Однако, несмотря на усталость, я так и не смог расслабиться и подремать хоть полчаса. Дело здесь было не столько в холодном и жестком ложе, сколько в самой атмосфере дома, необъяснимо гнетущей и мрачной. Казалось, он, как и его хозяин, затаился в обреченном ожидании каких-то грядущих ужасных событий, словно предчувствуя, как однажды и, видимо, очень скоро его источенные временем и непогодами стены подломятся у основания и с глухим шумом рухнут наружу, а крыша в облаке трухлявой пыли тяжело осядет вниз, похоронив под собой жилые комнаты вместе с памятью о многих рождавшихся и умиравших здесь поколениях людей. Подобная атмосфера вообще характерна для старых домов, чей век уже на исходе, но в данном случае к ней примешивалось совершенно особое тревожное напряжение сродни тому, что заставило Амоса Старка долго колебаться, прежде чем ответить на мой настойчивый стук в дверь. Вскоре я поймал себя на том, что точно так же пытаюсь уловить посторонние звуки в шуме падающего на крышу ливня сила которого убывала теперь с каждой минутой и в назойливом писке домашних мышей.

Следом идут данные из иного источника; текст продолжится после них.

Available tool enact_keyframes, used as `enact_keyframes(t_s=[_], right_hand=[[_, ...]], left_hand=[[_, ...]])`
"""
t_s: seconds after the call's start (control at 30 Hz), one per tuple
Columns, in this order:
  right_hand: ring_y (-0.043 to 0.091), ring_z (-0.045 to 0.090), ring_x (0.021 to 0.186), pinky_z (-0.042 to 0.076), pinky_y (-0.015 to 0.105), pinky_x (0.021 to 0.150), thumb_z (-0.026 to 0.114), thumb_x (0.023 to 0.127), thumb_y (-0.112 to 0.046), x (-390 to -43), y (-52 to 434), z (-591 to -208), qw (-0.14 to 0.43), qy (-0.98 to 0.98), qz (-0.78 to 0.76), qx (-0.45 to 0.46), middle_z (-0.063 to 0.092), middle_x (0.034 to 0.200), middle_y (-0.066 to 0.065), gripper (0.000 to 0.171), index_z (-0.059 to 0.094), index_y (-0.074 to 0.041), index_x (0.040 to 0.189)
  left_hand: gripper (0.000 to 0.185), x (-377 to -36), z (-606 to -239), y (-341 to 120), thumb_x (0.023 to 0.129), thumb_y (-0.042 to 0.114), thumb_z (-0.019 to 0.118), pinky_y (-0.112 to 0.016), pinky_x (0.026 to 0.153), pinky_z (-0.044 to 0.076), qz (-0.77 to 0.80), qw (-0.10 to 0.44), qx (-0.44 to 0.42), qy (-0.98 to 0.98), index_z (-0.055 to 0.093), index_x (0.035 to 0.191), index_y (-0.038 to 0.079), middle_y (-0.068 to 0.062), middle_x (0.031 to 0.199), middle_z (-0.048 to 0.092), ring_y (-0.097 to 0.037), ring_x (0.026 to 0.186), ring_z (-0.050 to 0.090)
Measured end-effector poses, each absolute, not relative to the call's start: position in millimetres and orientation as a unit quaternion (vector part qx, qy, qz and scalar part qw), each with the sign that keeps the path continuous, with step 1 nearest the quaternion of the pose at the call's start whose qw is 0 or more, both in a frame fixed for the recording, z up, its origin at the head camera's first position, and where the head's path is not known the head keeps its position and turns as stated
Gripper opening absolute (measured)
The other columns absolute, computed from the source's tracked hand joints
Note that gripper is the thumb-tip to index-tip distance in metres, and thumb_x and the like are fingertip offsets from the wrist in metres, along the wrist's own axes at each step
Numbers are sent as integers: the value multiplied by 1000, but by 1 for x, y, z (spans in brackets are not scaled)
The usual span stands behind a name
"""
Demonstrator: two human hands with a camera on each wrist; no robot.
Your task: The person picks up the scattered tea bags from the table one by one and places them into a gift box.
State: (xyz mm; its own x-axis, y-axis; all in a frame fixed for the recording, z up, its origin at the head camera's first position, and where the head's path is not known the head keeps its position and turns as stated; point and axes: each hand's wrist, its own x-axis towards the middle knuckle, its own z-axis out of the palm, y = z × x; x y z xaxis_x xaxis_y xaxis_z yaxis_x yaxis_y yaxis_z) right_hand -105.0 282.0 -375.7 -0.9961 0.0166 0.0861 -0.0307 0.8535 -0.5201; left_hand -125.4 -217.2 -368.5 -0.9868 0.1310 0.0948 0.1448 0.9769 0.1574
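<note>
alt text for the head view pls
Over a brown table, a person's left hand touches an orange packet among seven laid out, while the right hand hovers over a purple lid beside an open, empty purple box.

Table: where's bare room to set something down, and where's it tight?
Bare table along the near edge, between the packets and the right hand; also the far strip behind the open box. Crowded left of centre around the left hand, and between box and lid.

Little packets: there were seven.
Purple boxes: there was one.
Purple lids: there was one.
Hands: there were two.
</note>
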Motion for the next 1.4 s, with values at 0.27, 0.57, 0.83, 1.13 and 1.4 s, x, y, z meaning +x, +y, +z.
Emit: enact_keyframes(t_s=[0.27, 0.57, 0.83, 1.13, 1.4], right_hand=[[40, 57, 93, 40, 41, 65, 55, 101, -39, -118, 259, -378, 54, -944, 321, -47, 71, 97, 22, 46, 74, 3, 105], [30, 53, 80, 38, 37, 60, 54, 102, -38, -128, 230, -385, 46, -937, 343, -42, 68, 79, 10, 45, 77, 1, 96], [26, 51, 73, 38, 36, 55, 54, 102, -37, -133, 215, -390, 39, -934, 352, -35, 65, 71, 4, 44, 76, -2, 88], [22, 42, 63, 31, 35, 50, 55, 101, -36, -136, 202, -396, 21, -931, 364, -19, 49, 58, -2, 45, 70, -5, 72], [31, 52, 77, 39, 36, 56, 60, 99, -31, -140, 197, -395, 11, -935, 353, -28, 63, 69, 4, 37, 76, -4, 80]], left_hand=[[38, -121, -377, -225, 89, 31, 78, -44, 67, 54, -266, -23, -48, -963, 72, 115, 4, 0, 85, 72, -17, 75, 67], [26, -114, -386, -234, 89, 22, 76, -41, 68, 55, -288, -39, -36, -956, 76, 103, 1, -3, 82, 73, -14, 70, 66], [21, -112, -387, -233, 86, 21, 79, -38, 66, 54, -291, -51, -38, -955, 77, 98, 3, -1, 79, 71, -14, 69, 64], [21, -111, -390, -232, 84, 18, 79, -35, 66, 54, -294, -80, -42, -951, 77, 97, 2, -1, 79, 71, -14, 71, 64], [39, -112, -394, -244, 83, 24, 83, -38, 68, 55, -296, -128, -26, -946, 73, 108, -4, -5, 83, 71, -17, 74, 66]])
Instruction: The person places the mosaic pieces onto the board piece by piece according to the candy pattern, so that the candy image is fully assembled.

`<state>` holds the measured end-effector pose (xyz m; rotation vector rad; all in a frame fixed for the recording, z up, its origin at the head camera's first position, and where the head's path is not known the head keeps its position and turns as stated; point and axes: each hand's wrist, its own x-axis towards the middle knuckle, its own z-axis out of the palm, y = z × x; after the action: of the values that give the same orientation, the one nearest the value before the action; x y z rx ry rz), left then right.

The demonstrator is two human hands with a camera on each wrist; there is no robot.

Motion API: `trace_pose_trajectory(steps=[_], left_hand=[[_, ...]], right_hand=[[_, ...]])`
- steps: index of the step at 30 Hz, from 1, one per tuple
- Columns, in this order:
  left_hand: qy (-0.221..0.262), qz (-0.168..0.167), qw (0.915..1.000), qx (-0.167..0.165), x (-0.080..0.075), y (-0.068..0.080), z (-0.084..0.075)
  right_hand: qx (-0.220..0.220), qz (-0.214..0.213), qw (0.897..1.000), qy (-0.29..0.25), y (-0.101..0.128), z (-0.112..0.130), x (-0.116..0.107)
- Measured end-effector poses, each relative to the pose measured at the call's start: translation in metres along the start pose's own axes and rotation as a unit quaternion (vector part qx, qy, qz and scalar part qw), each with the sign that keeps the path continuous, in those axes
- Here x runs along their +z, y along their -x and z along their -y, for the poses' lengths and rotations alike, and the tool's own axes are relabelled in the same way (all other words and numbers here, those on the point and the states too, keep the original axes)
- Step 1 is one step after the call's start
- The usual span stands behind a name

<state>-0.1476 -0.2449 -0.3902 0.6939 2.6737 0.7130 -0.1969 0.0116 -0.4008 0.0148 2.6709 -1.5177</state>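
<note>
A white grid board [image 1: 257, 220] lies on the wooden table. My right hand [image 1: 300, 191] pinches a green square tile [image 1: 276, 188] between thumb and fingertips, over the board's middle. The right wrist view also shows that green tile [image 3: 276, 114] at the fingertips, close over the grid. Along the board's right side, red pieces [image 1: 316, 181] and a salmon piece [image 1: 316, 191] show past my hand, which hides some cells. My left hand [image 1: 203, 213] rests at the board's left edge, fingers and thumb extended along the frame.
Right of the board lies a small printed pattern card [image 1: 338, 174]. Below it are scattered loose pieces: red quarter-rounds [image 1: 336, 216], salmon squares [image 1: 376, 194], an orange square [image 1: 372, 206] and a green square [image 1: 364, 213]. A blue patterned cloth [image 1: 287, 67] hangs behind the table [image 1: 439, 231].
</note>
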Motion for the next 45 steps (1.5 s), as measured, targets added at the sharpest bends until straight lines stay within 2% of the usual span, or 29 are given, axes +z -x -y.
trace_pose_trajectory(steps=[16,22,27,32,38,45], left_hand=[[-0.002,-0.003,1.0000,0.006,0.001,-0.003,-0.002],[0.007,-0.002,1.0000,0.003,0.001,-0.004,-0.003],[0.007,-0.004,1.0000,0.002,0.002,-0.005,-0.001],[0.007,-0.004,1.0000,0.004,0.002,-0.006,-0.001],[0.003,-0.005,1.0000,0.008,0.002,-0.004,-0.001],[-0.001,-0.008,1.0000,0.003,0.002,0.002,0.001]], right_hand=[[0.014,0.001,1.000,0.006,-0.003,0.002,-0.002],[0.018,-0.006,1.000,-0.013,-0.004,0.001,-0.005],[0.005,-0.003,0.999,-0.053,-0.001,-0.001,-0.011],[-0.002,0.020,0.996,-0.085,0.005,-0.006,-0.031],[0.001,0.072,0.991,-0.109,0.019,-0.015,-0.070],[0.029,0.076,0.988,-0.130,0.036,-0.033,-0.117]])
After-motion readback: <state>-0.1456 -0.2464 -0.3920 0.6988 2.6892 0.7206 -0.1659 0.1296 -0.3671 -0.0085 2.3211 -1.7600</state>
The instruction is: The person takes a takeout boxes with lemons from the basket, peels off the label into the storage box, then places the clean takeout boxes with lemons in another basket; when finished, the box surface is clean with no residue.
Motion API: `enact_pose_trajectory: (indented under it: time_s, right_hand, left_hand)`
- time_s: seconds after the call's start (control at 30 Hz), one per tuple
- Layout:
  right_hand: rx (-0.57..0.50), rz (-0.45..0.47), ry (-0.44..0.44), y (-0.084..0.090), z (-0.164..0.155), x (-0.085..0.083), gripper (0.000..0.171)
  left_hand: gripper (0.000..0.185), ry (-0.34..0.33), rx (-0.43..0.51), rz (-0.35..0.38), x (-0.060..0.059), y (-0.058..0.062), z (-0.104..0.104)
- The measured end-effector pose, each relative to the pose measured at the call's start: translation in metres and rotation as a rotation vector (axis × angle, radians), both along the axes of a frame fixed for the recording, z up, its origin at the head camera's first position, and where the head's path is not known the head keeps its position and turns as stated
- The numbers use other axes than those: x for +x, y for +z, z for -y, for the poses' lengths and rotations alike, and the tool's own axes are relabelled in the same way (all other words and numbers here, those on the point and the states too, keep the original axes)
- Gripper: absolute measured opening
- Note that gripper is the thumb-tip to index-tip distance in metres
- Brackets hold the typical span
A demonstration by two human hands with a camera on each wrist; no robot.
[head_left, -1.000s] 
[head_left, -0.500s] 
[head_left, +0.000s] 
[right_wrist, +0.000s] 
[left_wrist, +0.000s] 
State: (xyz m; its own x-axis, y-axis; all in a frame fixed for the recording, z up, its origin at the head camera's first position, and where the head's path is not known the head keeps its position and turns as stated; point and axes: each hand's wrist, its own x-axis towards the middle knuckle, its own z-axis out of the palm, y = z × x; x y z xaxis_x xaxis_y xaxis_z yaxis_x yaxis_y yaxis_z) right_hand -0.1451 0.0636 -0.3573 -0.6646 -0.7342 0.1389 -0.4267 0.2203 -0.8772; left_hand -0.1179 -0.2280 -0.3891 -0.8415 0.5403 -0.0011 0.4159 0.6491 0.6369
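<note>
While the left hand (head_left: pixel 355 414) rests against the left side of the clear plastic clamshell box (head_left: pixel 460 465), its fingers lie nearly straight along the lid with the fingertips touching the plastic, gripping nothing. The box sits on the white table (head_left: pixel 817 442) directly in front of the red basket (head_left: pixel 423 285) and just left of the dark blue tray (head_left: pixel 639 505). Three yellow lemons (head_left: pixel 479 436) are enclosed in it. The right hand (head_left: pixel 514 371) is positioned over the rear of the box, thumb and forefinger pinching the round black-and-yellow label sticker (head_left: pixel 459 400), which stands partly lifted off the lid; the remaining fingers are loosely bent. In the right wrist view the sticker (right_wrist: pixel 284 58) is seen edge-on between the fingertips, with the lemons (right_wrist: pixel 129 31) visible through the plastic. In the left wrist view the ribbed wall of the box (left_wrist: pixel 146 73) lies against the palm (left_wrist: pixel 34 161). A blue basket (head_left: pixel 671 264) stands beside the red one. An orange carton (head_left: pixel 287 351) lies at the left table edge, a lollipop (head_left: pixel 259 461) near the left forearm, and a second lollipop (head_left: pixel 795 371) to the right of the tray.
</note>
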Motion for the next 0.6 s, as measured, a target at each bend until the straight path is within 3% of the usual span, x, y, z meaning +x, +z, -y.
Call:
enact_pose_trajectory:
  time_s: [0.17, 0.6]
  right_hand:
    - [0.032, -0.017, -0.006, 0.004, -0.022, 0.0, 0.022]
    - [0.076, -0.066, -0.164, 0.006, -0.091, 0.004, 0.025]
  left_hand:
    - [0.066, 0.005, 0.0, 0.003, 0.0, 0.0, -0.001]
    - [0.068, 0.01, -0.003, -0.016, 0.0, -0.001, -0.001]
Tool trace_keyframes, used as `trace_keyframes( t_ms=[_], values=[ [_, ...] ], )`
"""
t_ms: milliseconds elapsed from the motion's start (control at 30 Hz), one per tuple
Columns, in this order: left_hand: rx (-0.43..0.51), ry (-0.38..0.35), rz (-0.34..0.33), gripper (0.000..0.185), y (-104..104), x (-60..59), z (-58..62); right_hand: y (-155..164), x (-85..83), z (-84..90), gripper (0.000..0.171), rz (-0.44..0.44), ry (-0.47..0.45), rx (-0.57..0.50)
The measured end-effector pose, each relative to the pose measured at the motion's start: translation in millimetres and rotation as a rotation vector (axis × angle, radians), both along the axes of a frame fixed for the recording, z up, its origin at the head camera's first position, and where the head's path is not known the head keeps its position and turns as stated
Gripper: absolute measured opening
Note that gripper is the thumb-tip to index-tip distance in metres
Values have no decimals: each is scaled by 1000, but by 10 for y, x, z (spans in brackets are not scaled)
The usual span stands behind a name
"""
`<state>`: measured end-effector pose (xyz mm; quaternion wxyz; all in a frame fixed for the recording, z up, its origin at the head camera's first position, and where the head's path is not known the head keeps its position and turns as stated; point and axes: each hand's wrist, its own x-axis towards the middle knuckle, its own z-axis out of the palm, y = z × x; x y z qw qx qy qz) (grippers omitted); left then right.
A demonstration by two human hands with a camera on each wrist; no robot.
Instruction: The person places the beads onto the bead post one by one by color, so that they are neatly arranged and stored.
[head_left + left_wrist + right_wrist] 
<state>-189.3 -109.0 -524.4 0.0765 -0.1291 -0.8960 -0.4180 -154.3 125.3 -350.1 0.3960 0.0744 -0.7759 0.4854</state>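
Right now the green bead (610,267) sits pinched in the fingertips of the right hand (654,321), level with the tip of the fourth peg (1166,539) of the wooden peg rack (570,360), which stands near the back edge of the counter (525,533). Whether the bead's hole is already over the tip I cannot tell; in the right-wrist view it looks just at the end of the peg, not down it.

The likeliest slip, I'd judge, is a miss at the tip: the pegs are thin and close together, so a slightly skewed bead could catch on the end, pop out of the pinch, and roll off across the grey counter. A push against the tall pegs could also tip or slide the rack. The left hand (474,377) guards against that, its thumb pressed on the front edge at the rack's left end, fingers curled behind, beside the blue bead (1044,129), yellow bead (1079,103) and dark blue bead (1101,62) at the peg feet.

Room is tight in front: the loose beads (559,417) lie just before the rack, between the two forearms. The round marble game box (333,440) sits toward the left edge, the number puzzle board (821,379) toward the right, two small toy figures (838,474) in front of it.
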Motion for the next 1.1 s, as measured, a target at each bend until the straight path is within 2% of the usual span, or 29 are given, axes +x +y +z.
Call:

Хозяин мой вел себя неспокойно. Он то и дело вскакивал с кресла и шаркая туфлями, перемещался взад-вперед по комнате; несколько раз он подходил к двери, или к окну, проверял надежность запоров и возвращался затем на свое место. Временами до меня долетали обрывки фраз, сказанных им вполголоса как и все люди, подолгу живущие в одиночестве, старик явно усвоил привычку разговаривать сам с собой. Его бормотанье, и без того очень невнятное, порой падало до едва слышного шепота, но все же по отдельным словам я смог угадать направление его мыслей Старк, похоже, был занят подсчетом процентов, которые, будь сейчас в этом необходимость, надлежало бы выплатить Науму Уэнтворту сверх основной суммы долга.

— Полтораста долларов за год, повторял он как заведенный. Итого за пять лет будет семь с половиной сотен, старческий голос срывался на очень высокой не то восхищенной, не то испуганной ноте. Дальше все начиналось сначала, но вскоре я осознал, что отнюдь не эти его меркантильные переживания явились главной причиной охватившего меня странного беспокойства. Однако, выделив из его монолога несколько вскользь оброненных замечаний и попробовав их сопоставить, я поневоле насторожился и начал прислушиваться внимательней.